According to post-Homeric sources including Apollodorus's Bibliotheca and Quintus Smyrnaeus's Posthomerica, Philoctetes killed Paris in an archery duel during the final phase of the Trojan War. After being retrieved from Lemnos and healed by the sons of Asclepius (the physician figures Machaon or Podalirius), Philoctetes joined the battle at Troy wielding the bow of Heracles with its Hydra-poisoned arrows. He shot Paris with one of these arrows, inflicting an incurable wound from the Hydra's venom. Paris retreated from battle and died of the poisoned wound. His death fulfilled the prophecy of Helenus that Troy could not fall without Philoctetes and the bow of Heracles.

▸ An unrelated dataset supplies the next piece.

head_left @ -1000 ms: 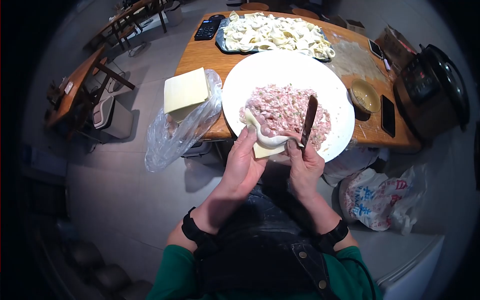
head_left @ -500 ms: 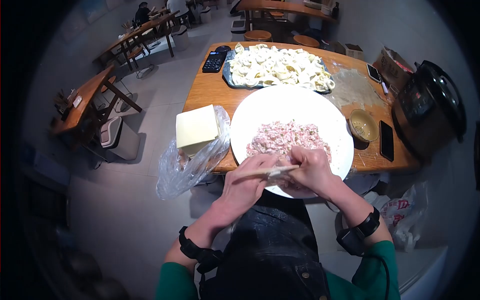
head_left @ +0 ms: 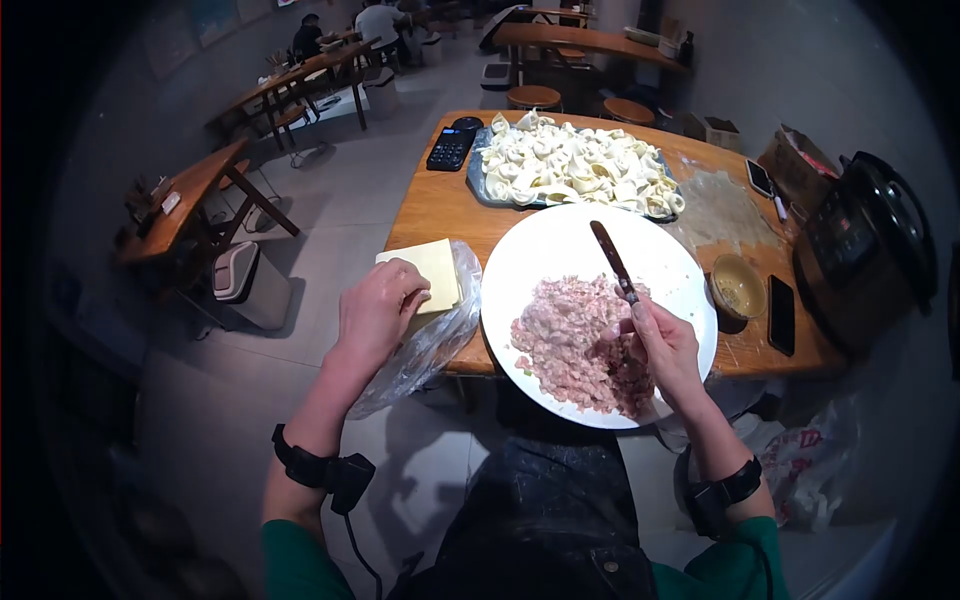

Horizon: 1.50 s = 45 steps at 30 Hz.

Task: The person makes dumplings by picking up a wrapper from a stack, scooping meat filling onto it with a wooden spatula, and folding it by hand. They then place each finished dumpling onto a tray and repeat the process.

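My left hand (head_left: 378, 308) is at the stack of square yellow wonton wrappers (head_left: 436, 272), its fingers curled and pinching at the near edge of the top wrapper. The stack rests in a clear plastic bag (head_left: 465, 300). My right hand (head_left: 668, 350) grips a slim, dark brown knife-like utensil (head_left: 612, 258), which points up and away; its lower end is hidden by the fingers. Beneath that hand, minced meat filling (head_left: 575, 345) lies on a large white round plate (head_left: 545, 235). Behind the plate, a tray (head_left: 478, 185) carries a heap of folded wontons (head_left: 570, 160).
A small bowl (head_left: 738, 285), a dark phone (head_left: 781, 316) and a black cooker (head_left: 865, 240) stand to the right. A calculator (head_left: 451, 148) lies at the far left table corner. Another phone (head_left: 759, 178) is farther back. A bin (head_left: 250, 283) stands on the floor.
My hands were together over the plate, handling a pale wrapper. Now the left has moved left to the stack, and the right holds the utensil upright over the filling.
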Each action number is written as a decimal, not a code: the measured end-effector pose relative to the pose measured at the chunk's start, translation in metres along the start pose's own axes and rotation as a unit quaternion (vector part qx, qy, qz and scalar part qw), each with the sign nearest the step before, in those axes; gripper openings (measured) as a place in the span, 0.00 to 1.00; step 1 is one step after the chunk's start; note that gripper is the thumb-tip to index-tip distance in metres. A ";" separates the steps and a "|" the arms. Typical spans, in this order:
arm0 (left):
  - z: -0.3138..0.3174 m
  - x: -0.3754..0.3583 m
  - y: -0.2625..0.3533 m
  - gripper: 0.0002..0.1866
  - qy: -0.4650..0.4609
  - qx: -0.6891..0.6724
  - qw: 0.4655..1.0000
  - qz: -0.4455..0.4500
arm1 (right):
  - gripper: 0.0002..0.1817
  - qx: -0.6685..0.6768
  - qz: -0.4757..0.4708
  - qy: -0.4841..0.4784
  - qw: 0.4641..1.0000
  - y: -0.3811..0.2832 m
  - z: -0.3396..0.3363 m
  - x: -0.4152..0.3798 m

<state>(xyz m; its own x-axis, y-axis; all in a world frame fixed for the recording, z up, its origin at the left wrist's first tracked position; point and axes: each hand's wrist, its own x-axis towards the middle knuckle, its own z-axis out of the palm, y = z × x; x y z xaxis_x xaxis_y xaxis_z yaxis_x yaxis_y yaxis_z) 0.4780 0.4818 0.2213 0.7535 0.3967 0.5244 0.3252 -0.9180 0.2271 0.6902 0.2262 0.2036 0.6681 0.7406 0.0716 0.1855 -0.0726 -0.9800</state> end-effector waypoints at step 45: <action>0.085 -0.109 0.169 0.26 -0.261 -0.844 0.267 -0.384 | 0.27 -0.458 -0.221 -0.018 0.861 0.032 -0.063 -0.135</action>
<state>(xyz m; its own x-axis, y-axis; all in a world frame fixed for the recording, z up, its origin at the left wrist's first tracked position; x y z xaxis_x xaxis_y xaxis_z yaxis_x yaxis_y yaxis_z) 0.4990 0.2833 0.1325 0.9556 0.0082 -0.2947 0.1094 0.9184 0.3802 0.6513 0.0818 0.1747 0.3663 0.8506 0.3771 0.9173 -0.2622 -0.2996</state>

The killing carried a symmetry within the mythological tradition: Paris had killed Achilles with an arrow guided by Apollo, and was in turn killed by an arrow from the bow of Heracles.
Why could Troy not fall without the Bow of Philoctetes?

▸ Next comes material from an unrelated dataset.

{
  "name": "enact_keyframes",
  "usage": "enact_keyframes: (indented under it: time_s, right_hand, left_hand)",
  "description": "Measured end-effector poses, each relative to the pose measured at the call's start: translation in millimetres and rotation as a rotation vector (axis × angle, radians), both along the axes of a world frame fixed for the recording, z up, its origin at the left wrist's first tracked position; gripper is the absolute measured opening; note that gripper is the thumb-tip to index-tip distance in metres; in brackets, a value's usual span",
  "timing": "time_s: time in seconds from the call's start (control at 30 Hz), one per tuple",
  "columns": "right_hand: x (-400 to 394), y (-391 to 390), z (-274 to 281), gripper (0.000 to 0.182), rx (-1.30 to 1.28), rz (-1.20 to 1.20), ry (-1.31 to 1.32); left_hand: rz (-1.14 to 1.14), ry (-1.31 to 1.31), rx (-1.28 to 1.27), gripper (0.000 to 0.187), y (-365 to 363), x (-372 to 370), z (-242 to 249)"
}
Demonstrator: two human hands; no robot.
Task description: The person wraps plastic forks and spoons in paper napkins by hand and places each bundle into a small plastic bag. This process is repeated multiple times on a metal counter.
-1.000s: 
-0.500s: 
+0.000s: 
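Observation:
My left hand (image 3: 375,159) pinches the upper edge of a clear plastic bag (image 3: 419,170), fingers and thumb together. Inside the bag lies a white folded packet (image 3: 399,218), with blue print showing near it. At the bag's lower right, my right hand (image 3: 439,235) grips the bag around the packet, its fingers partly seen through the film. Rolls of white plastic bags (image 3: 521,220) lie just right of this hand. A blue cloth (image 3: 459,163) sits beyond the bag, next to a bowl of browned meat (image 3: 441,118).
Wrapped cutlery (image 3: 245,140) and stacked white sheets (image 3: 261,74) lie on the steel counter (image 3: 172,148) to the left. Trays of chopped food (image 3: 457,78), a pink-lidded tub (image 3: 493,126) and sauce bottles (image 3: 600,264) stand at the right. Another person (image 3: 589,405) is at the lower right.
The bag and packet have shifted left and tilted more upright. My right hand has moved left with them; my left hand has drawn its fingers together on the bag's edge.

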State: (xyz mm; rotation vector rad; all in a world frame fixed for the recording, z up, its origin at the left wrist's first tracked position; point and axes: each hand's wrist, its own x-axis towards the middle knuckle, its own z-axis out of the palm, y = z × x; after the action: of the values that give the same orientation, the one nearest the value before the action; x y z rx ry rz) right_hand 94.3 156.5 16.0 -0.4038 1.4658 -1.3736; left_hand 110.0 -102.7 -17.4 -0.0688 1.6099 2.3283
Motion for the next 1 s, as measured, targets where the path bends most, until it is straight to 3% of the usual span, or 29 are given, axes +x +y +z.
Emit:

The requirement for the bow at Troy comes from a prophecy attributed to the Trojan seer Helenus, son of King Priam. After being captured by the Greeks in the war's tenth year, Helenus revealed several conditions that had to be met for Troy to fall. Among them was the presence of Philoctetes and the bow of Heracles at the siege. The mythological logic connects to the nature of Troy's defenses: the city's walls had been built by the gods Poseidon and Apollo, making them resistant to ordinary military assault. A weapon carrying divine power — the bow of Heracles, enhanced with the venom of the Lernaean Hydra — was required to overcome the divine protections surrounding the city and its defenders. Specifically, the bow was needed to kill Paris, whose death was a precondition for Troy's capture. The prophecy appears in the fragments of the Little Iliad and in Apollodorus's Epitome.